This guide explains the knobs that most directly shape MORI-IO RDMA performance and
how to reason about them. It focuses on five flags exposed by the benchmark
(`tests/python/io/benchmark.py`) that map onto the `RdmaBackendConfig` used by every
transfer.

## Table of Contents

- [Where these knobs live](#where-these-knobs-live)
- [The flags](#the-flags)
- [`--num-qp-per-transfer`](#--num-qp-per-transfer)
- [`--post-batch-size`](#--post-batch-size)
- [`--busy-wait`](#--busy-wait)
- [`--disable-chunking`](#--disable-chunking)
- [`--batch-contiguous`](#--batch-contiguous)
- [Best known config (Thor2)](#best-known-config-thor2)
- [Recommended profiles](#recommended-profiles)
- [Environment variable equivalents](#environment-variable-equivalents)
- [Tuning workflow](#tuning-workflow)

## Where these knobs live

Three of the flags are backend config (`RdmaBackendConfig`, `include/mori/io/backend.hpp`)
and are honored by every transfer regardless of how you call the engine:

| Flag | Config field | Env override |
|------|--------------|--------------|
| `--num-qp-per-transfer` | `qpPerTransfer` | `MORI_IO_QP_PER_TRANSFER` |
| `--post-batch-size` | `postBatchSize` | `MORI_IO_POST_BATCH_SIZE` |
| `--disable-chunking` | `enableTransferChunking` (inverted) | `MORI_IO_ENABLE_CHUNKING` |

Two are benchmark-side only — they change *how the benchmark drives the engine*, not the
backend config:

| Flag | Effect |
|------|--------|
| `--busy-wait` | Calls `TransferStatus::WaitBusy()` (spin) instead of `Wait()` (block on cv) |
| `--batch-contiguous` | Lays out transfer offsets contiguously so WRs can be merged |

## The flags

### `--num-qp-per-transfer`

**Config `qpPerTransfer`, default `4` in the benchmark (`1` in the raw pybind default).**

A transfer is split into per-QP post batches spread round-robin across `qpPerTransfer` queue
pairs (the start QP rotates by transfer id, so even single-WR transfers don't all land on
`eps[0]`). More QPs = more parallel send queues, which relieves single-SQ pressure under load;
fewer QPs = less state and lower overhead. `qpPerTransfer` also caps the worker-thread
executor at `min(qpPerTransfer, numWorkerThreads)` threads.

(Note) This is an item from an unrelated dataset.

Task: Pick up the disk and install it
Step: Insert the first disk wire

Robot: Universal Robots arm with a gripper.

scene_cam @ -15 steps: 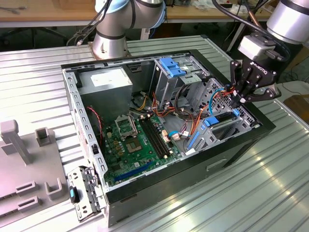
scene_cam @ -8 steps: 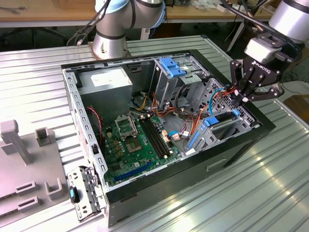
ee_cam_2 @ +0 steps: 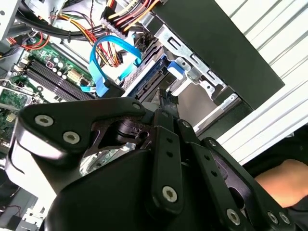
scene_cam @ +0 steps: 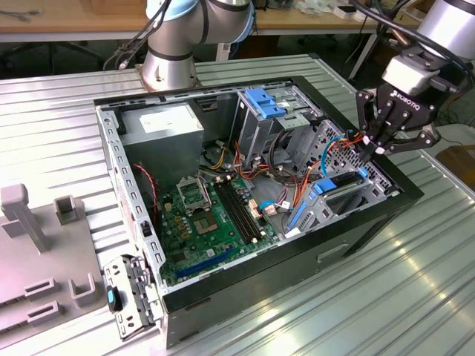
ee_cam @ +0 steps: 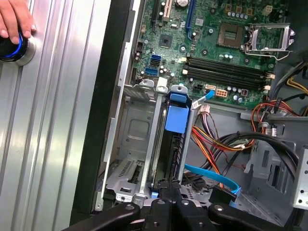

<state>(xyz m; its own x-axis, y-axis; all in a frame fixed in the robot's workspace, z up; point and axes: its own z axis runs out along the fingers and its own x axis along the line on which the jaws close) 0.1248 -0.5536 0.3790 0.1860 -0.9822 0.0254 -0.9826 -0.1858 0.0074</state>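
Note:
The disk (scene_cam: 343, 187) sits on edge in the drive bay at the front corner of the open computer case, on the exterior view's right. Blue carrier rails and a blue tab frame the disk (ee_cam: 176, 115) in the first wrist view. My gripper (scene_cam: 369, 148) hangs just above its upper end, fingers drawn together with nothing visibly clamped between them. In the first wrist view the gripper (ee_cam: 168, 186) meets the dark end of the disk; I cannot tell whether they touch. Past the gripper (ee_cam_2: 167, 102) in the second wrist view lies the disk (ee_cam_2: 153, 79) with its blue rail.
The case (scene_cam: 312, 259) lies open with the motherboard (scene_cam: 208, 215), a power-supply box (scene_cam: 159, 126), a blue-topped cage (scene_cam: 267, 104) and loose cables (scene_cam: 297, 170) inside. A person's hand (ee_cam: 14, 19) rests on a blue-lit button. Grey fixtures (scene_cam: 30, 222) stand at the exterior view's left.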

> **AINIC:** a single QP cannot saturate the link — use **at least 2 QPs**, and **4** for full
> bandwidth.

**Rule of thumb:** On Thor2, `1`/`2`/`4` are equivalent — default to `1`. Scale up only when
the single SQ is provably the bottleneck (host memory, multi-NIC, ionic), matching
`--num-worker-threads`.

### `--post-batch-size`

**Config `postBatchSize`, default `-1` (auto).**

WRs handed to a single `ibv_post_send`. Two competing effects, and message size decides which
wins (see the [Thor2 BKC](#best-known-config-thor2)):

- **`-1` (auto)** — posts each QP's whole share in one call
(`ceil(mergedWrCount / qpCount)`, clamped to the SQ's `maxSqDepth`). Fewest doorbell rings;
best for **small messages**, where doorbell overhead dominates.
- **`1`** — one WR per call. Overlaps posting with in-flight transfer (the CPU posts the next
WR while the NIC DMAs the current one), so it **wins on throughput for large messages**
where each DMA is long enough to hide the posting cost.
- On SQ-full / `ENOMEM`, **reduce** `postBatchSize` (or raise `MORI_IO_QP_MAX_SEND_WR` /
`qpPerTransfer`); the error reports the effective value.

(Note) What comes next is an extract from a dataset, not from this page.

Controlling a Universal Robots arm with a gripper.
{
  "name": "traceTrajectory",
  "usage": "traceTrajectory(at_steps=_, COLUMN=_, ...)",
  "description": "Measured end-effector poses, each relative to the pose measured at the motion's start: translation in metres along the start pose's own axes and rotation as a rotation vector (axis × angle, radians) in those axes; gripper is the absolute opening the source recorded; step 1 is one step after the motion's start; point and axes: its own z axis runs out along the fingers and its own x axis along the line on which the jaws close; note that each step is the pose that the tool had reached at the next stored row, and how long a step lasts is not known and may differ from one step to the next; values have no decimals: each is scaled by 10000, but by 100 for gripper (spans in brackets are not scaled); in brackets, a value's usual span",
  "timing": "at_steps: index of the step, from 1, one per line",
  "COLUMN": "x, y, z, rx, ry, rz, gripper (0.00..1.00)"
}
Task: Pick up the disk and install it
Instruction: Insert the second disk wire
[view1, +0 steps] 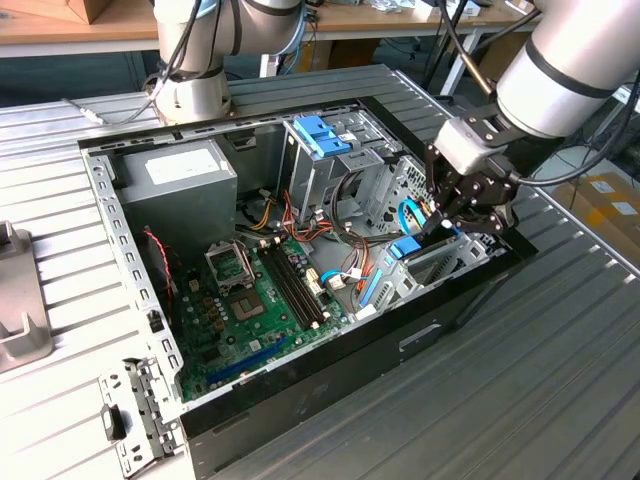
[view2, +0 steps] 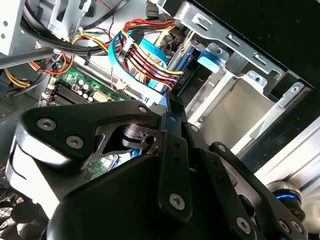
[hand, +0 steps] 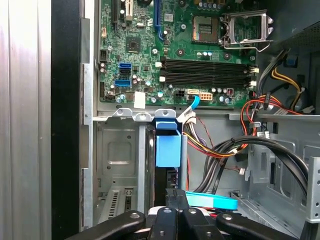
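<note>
Inside the open computer case (view1: 300, 250), left to right in the exterior view, I am passing the power supply (view1: 180, 180), then the motherboard (view1: 250, 300), and my claw (view1: 447, 226) is pinching the disk (view1: 425, 255) edge-up in the drive bay (view1: 450, 265).

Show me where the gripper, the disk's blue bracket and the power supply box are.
gripper (view1: 447, 222), exterior view, between its fingertips.
blue bracket (hand: 167, 147), first wrist view, its flat front face.
power supply box (view1: 175, 180), exterior view, its top face.
</note>
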Motion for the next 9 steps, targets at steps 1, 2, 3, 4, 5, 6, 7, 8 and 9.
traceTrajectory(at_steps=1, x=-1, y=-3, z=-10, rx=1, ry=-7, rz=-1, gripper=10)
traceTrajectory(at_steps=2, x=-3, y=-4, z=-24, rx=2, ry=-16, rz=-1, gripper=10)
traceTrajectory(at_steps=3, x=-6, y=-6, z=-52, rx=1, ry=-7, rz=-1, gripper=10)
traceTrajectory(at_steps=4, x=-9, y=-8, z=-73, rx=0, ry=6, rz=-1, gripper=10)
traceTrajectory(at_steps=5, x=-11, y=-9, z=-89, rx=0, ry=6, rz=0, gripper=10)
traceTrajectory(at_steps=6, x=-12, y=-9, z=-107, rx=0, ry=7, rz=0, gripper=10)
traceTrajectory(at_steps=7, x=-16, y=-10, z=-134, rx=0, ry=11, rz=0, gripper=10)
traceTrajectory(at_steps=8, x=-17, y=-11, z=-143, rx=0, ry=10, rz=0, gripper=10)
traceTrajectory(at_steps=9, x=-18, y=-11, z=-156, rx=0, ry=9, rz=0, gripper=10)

**Rule of thumb:** small messages → `-1`; large messages → `1`.

### `--busy-wait`

**Benchmark-side: `WaitBusy()` vs `Wait()`.**

How the waiting thread observes completion:

- **Default (blocking)** — blocks on a condition variable. Frees the core, but pays a
cross-thread wakeup latency of ~**5–10 µs** per completion.
- **`--busy-wait`** — spins on the completion flag (`WaitBusy`), removing that latency.

Good for **latency-sensitive** cases, but spinning **burns a lot of CPU cycles** — avoid it
when many transfers are in flight or CPU is contended, since the wasted cycles are stolen from
the progress/completion path and can hurt throughput.

### `--disable-chunking`

**Config `enableTransferChunking`, chunking is ON by default.**

Chunking splits a transfer into `--chunk-bytes` pieces (default 64 KB, up to `--max-chunks`
= 64), which exposes intra-transfer parallelism across QPs and enables the GPU worker-thread
posting path (GPU local memory only; host memory falls back to inline posting).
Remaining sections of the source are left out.